---
# System prepended metadata

title: Implement MMU (Sv32) for MyCPU Report

---

# Implement MMU (Sv32) for MyCPU Report

>This is for report full develop log here: https://hackmd.io/@sysprog/SyCApAcWWg


## Goals
* The provided pipelined RISC-V design (`4-soc`) is currently a physical-address-only core. Extending it to support Sv32 (32-bit page-based virtual memory) requires substantial hardware changes.
* CSR implementation (Privileged Specification):
  * Implementation of `satp` (Supervisor Address Translation and Protection), which controls paging mode, ASID, and the physical page number of the root page table.
  * Correct handling of `mstatus` and `sstatus`, including privilege mode tracking (MPP/SPP) and permission-related bits such as SUM and MXR.
  * Support for the `sfence.vma` instruction, which flushes TLB entries and requires logic to invalidate selected or all TLB entries.
* Address translation logic:
  * Translation Lookaside Buffers (TLB):
    * Engineering challenge: Designing separate instruction and data TLBs (I-TLB and D-TLB). These must be set-associative or fully associative to maintain reasonable performance.
    * Critical-path concern: TLB lookup sits directly in the instruction-fetch and memory stages. Careful Chisel design is required to avoid degrading the maximum clock frequency.
  * Page Table Walker (PTW):
    * Requires a hardware finite-state machine that walks the two-level Sv32 page table (Level 1 then Level 0) in physical memory when a TLB miss occurs.
    * The PTW must arbitrate memory access with the rest of the pipeline, typically stalling the core while it fetches and processes Page Table Entries (PTEs).
* Hardware page updates (A/D bits):
  * The hardware must check and update the Accessed (A) and Dirty (D) bits in PTEs during the walk.
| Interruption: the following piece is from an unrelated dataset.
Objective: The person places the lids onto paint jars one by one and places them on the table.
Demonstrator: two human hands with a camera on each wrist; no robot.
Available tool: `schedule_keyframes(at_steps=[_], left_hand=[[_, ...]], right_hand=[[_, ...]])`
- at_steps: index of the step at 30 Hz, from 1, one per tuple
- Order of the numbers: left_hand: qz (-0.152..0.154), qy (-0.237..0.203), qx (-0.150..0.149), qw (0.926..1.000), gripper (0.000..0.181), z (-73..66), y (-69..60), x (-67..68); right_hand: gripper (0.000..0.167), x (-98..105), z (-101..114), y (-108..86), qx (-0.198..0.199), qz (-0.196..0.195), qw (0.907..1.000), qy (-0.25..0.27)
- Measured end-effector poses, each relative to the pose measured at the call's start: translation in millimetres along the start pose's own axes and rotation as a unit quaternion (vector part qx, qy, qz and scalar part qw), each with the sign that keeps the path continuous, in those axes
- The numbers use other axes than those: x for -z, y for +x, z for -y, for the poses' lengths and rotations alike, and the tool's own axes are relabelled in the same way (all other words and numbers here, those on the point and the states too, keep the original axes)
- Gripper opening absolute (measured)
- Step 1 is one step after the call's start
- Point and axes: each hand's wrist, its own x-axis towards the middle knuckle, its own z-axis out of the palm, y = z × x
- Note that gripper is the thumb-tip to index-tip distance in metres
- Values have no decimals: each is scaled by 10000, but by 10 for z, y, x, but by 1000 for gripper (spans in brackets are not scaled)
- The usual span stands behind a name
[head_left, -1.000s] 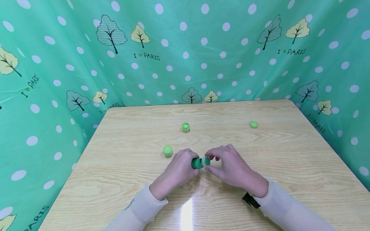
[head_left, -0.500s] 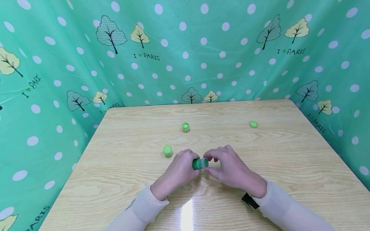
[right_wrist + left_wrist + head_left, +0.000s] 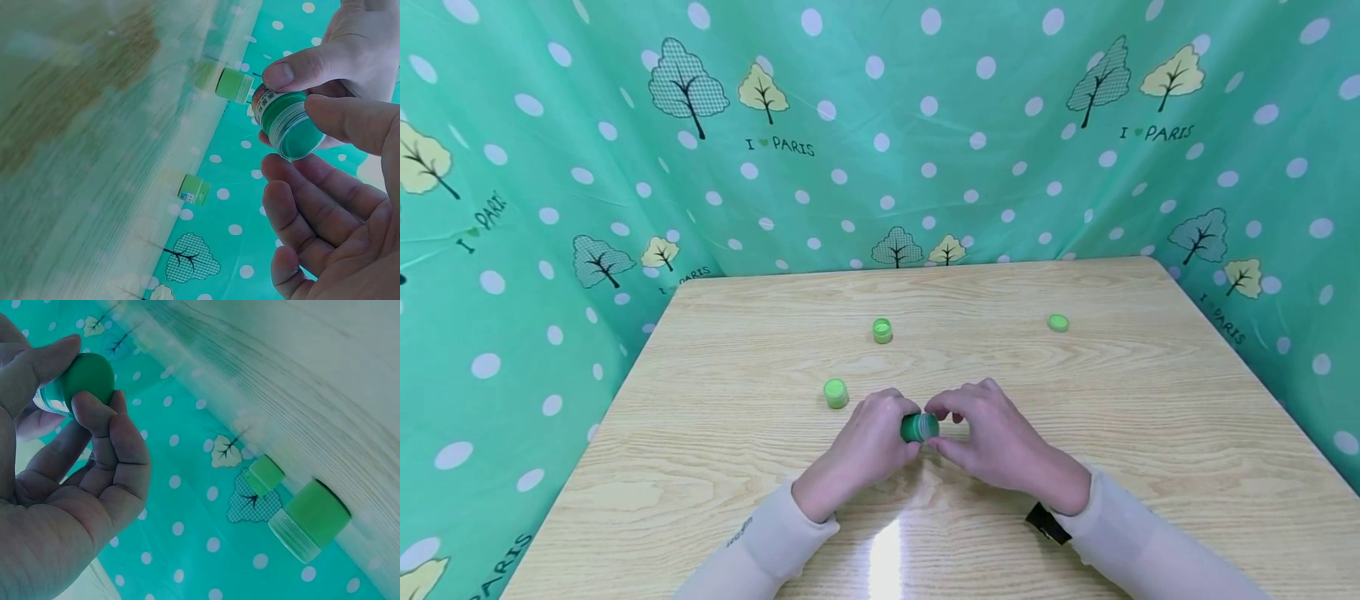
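In the head view, my left hand (image 3: 874, 437) grips a small dark green paint jar (image 3: 912, 428) tilted on its side above the table. Its rounded green base (image 3: 94, 374) faces the left wrist camera, held by curled fingers and thumb. Over the jar's mouth sits a clear ribbed lid (image 3: 299, 134). My right hand (image 3: 1000, 437) pinches that lid at its rim with thumb and fingertips, its other fingers loosely bent. A light green jar (image 3: 835, 393) with a lid on it stands just left of my left hand.
Farther back on the wooden table (image 3: 760, 333) stands another light green jar (image 3: 882, 331), which looks lidless. A flat light green lid (image 3: 1057, 323) lies at the back right. Behind the table hangs a dotted green curtain (image 3: 925, 183).
The lid, earlier tilted and apart from the jar's mouth, has come onto it. My right hand has shifted slightly left with the lid. The jar has turned a little. The other jars have not moved.
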Motion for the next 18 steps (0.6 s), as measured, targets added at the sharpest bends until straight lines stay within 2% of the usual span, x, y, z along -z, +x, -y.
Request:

When a page is accessed or written, these bits must be set atomically in memory, which increases the complexity of the PTW’s memory operations.
* Integrating the MMU into the MyCPU pipeline is one of the most error-prone aspects of the project:
  * Pipeline stalling: The core must correctly stall the Fetch stage on an I-TLB miss and the Memory stage on a D-TLB miss while the PTW completes translation.
  * Exception handling:
    * Precise detection of Instruction Page Faults, Load Page Faults, and Store/AMO Page Faults.
    * Correctly writing the faulting virtual address into `stval` (or `mtval`) and transferring control to the trap handler (`stvec`), with proper privilege-mode switching.
* Verification: Ensure that the [mmu-test suite](https://github.com/sysprog21/rv32emu/tree/master/tests/system/mmu) runs correctly and that all translations, exceptions, and corner cases behave as expected.

---

## What is SV32?

### Sv32 Virtual Memory Overview

Sv32 is the 32-bit virtual memory paging scheme defined in the RISC-V privileged specification.
It translates a 32-bit virtual address (VA) into a physical address (PA) using a two-level page table structure.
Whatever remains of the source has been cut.